La posizione del vicesegretario leghista viene sostenuta dal suo leader di partito, nonché vicepremier e ministro dell’Interno, Matteo Salvini: "Fino a quando io sarò ministro, gameti in vendita e utero in affitto non esisteranno come pratica, sono reati. Difenderemo in ogni sede immaginabile il diritto del bambino di avere una mamma e un papà". Il nuovo singolo del rapper milanese parla d’amore e fecondazione assistita. Una tematica alla quale noi come Centro di procreazione assistita, non potevamo esserne sordi. Per questo motivo, innanzitutto, il nostro Centro vuole congratularsi con il rapper J-Ax per avere avuto il coraggio e la voglia di parlare della propria esperienza. Il rapper nel suo nuovo brano, lancia messaggi di speranza e comprensione nei confronti di chi ogni giorno affronta il dolore dell’infertilità, e messaggi di rabbia ed ingiustizia, per chi in Italia ne limita, a volte, la possibilità di esecuzione, a causa della mancanza di convenzioni sanitarie. Il contributo di un personaggio pubblico in tal senso è fondamentale per smuovere le coscienze, evidenziando la discrepanza tra le necessità reali delle famiglie italiane e le agende politiche che sembrano spesso ignorare il vissuto quotidiano di chi lotta per un figlio.

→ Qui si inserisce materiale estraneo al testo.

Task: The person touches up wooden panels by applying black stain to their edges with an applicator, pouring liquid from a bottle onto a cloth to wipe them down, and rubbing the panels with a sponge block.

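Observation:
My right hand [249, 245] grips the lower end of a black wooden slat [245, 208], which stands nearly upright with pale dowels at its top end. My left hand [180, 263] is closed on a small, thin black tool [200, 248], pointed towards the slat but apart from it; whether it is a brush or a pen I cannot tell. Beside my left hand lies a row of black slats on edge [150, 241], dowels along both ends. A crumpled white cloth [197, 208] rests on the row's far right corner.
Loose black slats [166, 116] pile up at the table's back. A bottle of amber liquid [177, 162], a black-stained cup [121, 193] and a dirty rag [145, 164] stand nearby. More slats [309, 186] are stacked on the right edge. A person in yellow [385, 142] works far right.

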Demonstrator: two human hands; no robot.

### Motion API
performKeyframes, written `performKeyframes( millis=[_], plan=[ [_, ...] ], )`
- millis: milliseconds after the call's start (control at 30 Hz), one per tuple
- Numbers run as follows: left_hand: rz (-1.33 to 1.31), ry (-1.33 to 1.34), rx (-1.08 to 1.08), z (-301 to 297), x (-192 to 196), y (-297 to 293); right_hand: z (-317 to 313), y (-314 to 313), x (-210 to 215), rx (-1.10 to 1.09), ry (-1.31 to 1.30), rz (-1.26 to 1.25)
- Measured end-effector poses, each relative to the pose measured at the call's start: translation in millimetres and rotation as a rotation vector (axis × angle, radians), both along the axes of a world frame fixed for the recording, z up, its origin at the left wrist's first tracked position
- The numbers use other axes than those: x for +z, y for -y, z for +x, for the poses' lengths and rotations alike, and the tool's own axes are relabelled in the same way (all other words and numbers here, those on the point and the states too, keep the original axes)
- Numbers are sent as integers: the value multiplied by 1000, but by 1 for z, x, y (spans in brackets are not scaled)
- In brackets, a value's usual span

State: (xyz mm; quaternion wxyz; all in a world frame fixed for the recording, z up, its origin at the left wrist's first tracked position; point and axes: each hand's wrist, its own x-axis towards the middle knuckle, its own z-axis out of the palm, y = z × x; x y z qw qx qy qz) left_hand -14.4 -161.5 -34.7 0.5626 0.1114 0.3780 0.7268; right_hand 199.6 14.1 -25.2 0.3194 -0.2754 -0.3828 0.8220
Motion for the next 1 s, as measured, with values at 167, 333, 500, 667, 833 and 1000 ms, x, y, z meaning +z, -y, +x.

La prospettiva umana dietro il personaggio pubblico

J-Ax è un uomo che, nel corso della sua carriera, ha saputo trasformarsi più volte, ma la sua dedizione alla famiglia rimane il punto fermo della sua evoluzione. Dopo la reunion degli Articolo 31, risalente a tre anni fa, Sanremo rappresenta per lui un ritorno maturo e consapevole. Un Ax diverso, forse meno provocatorio, ma non meno lucido e personale. La sua vita, segnata da un incontro fortunato nel 2004 e da una volontà ferrea di costruire un futuro lontano dalle dipendenze, si intreccia profondamente con la storia di Elaina. Entrambi hanno scelto la via del silenzio mediatico, condividendo solo ciò che era necessario per far passare messaggi di valore. Anche i profili social, che per Elaina Coker si sono trasformati in uno strumento di lavoro, non sono mai stati utilizzati per mostrare la propria quotidianità privata in modo gratuito.

La maternità ha reso Elaina Coker estremamente felice, anche se né lei né J-Ax hanno voluto mostrare granché del nuovo assetto familiare sui propri profili social. La loro storia è un esempio di come sia possibile, anche nel mondo dello spettacolo, mantenere una dimensione privata protetta, senza rinunciare a esprimere, quando necessario, una posizione forte su temi di interesse collettivo. L'esperienza della fecondazione assistita non è stata vissuta come una sconfitta, ma come un atto d'amore, una risposta consapevole a una necessità che la natura non ha saputo soddisfare immediatamente. La testimonianza di J-Ax diventa, in questo senso, un faro per chi affronta percorsi simili, spesso caratterizzati dal senso di isolamento. La musica, in questo contesto, funge da ponte tra il dolore privato e la speranza pubblica, tra la solitudine del singolo e la solidarietà collettiva che nasce dalla condivisione di una battaglia comune. Il successo di "Tutto tua madre" dimostra che esiste un pubblico sensibile a questi temi, capace di andare oltre la mera cronaca rosa per cogliere il significato politico e umano di una scelta di vita.